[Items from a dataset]

= Beginning of Section =

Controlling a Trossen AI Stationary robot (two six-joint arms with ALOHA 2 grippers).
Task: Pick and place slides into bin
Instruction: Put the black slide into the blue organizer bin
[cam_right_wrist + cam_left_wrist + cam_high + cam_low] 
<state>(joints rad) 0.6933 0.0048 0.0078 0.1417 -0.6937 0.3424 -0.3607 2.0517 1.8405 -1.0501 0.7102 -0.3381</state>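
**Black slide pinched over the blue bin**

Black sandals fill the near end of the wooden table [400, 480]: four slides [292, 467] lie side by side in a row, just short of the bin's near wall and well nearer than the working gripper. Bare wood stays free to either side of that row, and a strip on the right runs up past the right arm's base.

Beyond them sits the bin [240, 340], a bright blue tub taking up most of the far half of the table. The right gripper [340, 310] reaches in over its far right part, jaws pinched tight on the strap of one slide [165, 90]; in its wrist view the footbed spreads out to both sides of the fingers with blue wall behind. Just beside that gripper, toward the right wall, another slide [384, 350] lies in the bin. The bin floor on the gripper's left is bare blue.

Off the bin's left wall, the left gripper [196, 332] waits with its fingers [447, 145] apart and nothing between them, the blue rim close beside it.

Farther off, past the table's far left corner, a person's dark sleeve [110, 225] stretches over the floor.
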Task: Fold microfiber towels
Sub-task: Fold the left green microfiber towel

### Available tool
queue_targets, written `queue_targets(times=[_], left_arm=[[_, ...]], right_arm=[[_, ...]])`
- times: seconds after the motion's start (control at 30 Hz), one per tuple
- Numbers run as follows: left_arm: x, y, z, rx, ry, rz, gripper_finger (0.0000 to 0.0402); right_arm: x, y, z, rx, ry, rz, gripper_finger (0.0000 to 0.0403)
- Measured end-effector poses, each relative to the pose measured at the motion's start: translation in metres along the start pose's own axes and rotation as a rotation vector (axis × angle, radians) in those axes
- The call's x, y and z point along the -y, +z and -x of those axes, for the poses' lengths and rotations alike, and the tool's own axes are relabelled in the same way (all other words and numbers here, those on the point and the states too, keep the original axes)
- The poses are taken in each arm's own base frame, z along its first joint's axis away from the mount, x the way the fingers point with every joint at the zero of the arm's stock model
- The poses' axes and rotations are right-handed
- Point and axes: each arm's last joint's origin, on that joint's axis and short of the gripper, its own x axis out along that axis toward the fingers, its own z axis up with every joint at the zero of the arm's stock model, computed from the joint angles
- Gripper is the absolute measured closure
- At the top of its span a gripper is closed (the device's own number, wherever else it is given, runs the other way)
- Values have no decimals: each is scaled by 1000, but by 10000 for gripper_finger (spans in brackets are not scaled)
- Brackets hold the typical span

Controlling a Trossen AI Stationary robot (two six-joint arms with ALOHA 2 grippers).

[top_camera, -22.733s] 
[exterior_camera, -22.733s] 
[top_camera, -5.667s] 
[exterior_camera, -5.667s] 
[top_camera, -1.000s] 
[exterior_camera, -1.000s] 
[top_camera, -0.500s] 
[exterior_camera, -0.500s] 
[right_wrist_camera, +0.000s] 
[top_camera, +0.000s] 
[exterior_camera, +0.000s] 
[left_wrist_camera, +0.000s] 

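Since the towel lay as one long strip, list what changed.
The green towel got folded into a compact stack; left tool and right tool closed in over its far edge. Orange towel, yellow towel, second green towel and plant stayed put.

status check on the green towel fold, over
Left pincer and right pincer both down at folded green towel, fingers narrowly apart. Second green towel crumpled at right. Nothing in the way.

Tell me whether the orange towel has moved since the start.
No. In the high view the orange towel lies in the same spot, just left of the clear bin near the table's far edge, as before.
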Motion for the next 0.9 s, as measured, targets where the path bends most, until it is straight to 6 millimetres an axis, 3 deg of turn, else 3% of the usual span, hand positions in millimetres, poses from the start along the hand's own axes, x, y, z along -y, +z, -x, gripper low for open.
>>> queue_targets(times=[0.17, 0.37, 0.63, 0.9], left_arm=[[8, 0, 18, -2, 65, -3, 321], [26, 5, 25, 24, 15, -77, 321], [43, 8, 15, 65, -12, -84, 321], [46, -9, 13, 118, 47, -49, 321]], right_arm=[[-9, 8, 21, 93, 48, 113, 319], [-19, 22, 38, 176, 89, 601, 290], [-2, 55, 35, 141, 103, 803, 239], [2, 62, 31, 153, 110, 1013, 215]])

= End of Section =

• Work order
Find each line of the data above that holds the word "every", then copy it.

• Your response
- The poses are taken in each arm's own base frame, z along its first joint's axis away from the mount, x the way the fingers point with every joint at the zero of the arm's stock model
- Point and axes: each arm's last joint's origin, on that joint's axis and short of the gripper, its own x axis out along that axis toward the fingers, its own z axis up with every joint at the zero of the arm's stock model, computed from the joint angles

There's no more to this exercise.